Natural de Málaga, Cruz Hernández siempre consideró que Salamanca y su universidad fueron lugares muy importantes en su vida. Por sus clases pasaron filósofos como Cirilo Flórez Miguel, Pablo García Castillo, Antonio Heredia Soriano o Miguel Ángel Quintanilla Fisac, entre otros muchos. En su labor profesional se ocupó de muchos de los grandes temas de la filosofía y de la psicología concediendo mucha importancia a la fenomenología que conoció de la mano de Juan Zaragüeta. Pero su aportación insoslayable, como heredero de la escuela arabista de Miguel Asín Palacios, es su Historia del pensamiento en el mundo islámico, “una obra monumental y pionera que sigue siendo referencia central para investigadores de todo el mundo”, subraya Antonio Notario, decano de Filosofía de la Universidad de Salamanca.
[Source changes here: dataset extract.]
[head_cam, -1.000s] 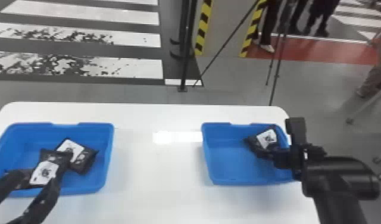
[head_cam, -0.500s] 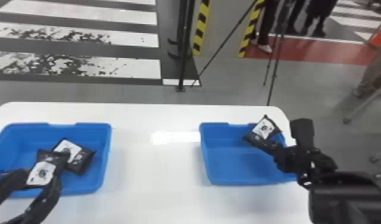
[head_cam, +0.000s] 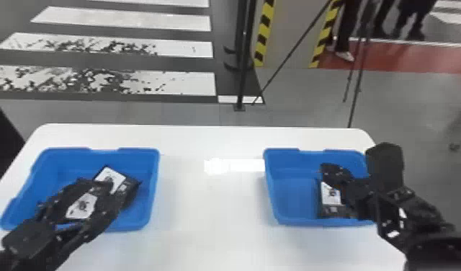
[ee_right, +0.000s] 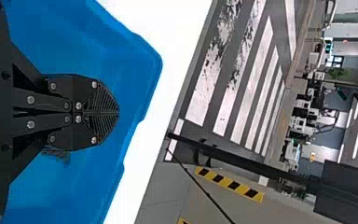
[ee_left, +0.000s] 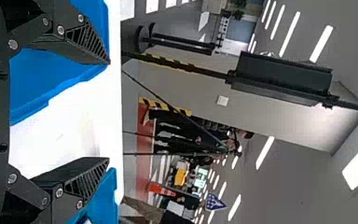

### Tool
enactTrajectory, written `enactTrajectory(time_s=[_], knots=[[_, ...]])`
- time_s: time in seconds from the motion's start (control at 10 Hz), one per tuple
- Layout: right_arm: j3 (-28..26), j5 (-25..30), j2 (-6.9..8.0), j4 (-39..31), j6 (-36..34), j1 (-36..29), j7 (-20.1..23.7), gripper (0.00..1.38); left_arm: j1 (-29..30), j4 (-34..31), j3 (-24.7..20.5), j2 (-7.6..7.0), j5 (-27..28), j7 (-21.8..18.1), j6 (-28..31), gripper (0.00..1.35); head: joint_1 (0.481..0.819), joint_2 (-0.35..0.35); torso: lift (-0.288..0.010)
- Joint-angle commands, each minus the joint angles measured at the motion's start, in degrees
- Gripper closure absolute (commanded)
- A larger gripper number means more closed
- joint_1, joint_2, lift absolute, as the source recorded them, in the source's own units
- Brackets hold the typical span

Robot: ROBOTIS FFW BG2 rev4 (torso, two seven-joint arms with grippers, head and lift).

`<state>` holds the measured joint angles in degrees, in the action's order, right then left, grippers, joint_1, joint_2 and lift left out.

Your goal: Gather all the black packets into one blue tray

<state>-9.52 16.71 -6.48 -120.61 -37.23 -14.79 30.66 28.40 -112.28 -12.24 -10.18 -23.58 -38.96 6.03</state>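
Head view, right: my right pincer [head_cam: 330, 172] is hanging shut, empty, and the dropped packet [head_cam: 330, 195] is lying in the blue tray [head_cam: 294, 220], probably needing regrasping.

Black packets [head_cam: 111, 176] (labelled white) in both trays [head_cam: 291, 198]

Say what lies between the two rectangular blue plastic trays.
In the head view, the white tabletop, with a bright reflection on it, lies between the left blue tray and the right blue tray.
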Motion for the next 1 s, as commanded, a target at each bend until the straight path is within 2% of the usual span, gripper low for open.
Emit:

“Quienes tuvimos la suerte de conocerlo personalmente o a través de sus obras lamentamos su fallecimiento en Madrid y más todavía en unas circunstancias tan difíciles como las que atraviesa el mundo en la actualidad. Seguirá presente entre nosotros gracias a sus aportaciones a la filosofía, al pensamiento y a la historia de ambos”, apostilla Notario.